_Problem to solve_. Quote all of the data that follows exactly as written, skipping the images.

(Supplied material Opens)

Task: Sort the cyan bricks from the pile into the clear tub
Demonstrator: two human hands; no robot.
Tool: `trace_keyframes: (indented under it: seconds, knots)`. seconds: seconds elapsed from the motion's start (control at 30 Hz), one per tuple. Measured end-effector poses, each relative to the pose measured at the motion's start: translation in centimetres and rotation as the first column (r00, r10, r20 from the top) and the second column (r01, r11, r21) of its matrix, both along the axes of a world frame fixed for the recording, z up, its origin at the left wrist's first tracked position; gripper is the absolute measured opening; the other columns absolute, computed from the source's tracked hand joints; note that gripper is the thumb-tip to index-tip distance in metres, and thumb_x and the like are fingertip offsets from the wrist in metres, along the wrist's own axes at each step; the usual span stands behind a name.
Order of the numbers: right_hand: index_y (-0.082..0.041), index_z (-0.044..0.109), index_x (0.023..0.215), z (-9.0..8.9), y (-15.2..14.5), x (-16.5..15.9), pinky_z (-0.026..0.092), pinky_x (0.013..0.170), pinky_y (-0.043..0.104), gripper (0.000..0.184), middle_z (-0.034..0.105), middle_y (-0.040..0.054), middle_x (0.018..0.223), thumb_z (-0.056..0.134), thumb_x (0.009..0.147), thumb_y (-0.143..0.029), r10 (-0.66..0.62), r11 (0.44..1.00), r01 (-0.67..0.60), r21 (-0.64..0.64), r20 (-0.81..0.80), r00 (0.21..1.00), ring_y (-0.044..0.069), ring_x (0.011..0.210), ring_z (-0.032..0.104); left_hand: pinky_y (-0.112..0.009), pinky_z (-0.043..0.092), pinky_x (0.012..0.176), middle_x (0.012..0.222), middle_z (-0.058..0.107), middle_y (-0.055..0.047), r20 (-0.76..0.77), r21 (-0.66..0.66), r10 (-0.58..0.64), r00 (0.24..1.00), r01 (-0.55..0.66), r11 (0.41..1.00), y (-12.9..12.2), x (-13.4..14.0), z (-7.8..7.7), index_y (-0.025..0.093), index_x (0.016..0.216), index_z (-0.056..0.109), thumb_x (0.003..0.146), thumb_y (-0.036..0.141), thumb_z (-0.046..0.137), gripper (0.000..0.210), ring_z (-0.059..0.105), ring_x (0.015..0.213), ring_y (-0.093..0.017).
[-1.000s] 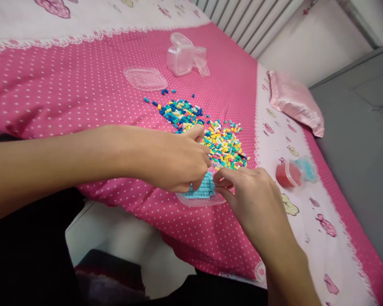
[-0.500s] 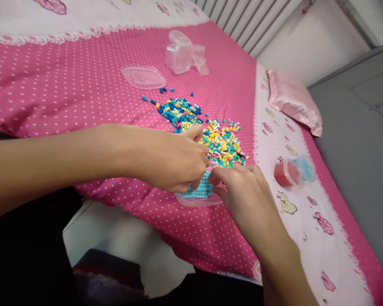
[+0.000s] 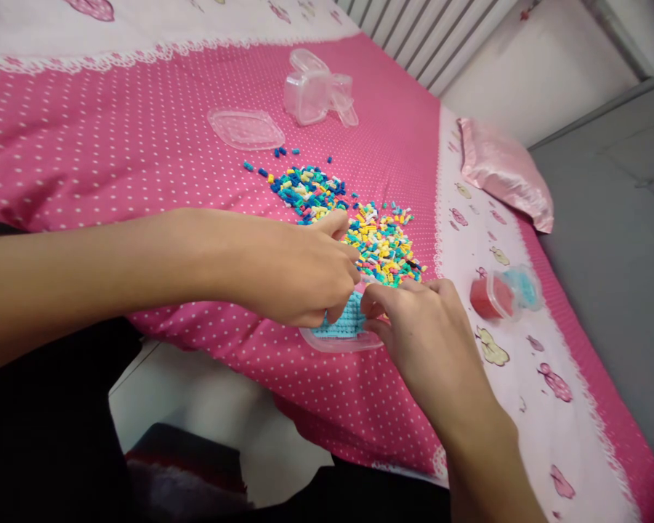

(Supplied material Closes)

_Response for this exercise_.
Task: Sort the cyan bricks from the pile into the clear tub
Demonstrator: two human hands; no robot.
Tool: `trace_keyframes: (indented under it: seconds, knots)`. seconds: seconds elapsed from the motion's start (control at 30 Hz), one per tuple. Measured end-effector poses, each relative to the pose measured at the motion's start: translation in centimetres and rotation as the first column (r00, r10, r20 from the top) and the second column (r01, r11, r21) of its matrix, both along the axes of a world frame fixed for the recording, z up, its origin at the left wrist's first tracked position; gripper is the absolute measured opening; the other columns absolute, computed from the source's tracked hand joints; note that gripper is the thumb-tip to index-tip distance in metres, and thumb_x and the like are fingertip offsets from the wrist in metres, along the wrist's own axes at each step; the usual span stands behind a name.
Order of the numbers: right_hand: index_y (-0.082..0.041), index_z (-0.044..0.109), index_x (0.023..0.215), z (-9.0..8.9), y (-15.2..14.5), x (-16.5..15.9), pinky_z (-0.026..0.092), pinky_x (0.013..0.170), pinky_y (-0.043..0.104), gripper (0.000..0.184), middle_z (-0.034..0.105), middle_y (-0.040..0.054), middle_x (0.018..0.223), thumb_z (-0.056..0.134), thumb_x (0.009..0.147), thumb_y (-0.143..0.029), r10 (-0.66..0.62), r11 (0.44..1.00), r01 (-0.67..0.60), r21 (-0.64..0.64), r20 (-0.81..0.80), r00 (0.21..1.00), ring_y (-0.044..0.069), ring_x (0.011..0.210), ring_z (-0.032..0.104); left_hand: pinky_y (-0.112..0.009), pinky_z (-0.043..0.092), pinky_x (0.012..0.176), middle_x (0.012..0.222), middle_z (-0.058..0.107), middle_y (-0.055..0.047), r20 (-0.76..0.77), r21 (-0.66..0.66), r10 (-0.58..0.64), r00 (0.24..1.00), r01 (-0.55..0.66), r11 (0.41..1.00), y (-12.9..12.2), x (-13.4..14.0), z (-7.8..7.7), index_y (-0.025..0.093), index_x (0.016..0.216), index_z (-0.056..0.109), thumb_x (0.003..0.146), thumb_y (-0.036..0.141), thumb_z (-0.046..0.137), gripper (0.000..0.210), ring_z (-0.059..0.105), ring_x (0.015..0.213), ring_y (-0.093..0.017).
[-1.000s] 
[-0.500s] 
[+0.000s] 

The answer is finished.